# [INFORMATION SHOWN]
┏━━
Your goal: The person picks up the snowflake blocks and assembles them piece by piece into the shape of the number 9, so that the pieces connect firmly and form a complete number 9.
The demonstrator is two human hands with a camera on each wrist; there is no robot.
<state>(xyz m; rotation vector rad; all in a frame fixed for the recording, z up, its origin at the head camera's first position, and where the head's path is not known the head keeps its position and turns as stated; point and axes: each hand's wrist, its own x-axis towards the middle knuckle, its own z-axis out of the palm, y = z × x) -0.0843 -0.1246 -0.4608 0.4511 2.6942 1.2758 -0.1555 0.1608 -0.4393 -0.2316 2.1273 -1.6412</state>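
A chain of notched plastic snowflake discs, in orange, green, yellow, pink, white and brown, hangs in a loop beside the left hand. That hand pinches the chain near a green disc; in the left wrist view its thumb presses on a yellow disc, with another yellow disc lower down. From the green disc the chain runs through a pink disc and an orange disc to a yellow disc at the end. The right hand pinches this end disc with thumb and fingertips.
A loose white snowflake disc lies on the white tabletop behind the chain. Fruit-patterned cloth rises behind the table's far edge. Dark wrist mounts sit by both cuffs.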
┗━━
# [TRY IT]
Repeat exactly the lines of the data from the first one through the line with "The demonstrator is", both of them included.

# [ANSWER SECTION]
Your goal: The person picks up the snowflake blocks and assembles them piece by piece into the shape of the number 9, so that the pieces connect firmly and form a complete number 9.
The demonstrator is two human hands with a camera on each wrist; there is no robot.

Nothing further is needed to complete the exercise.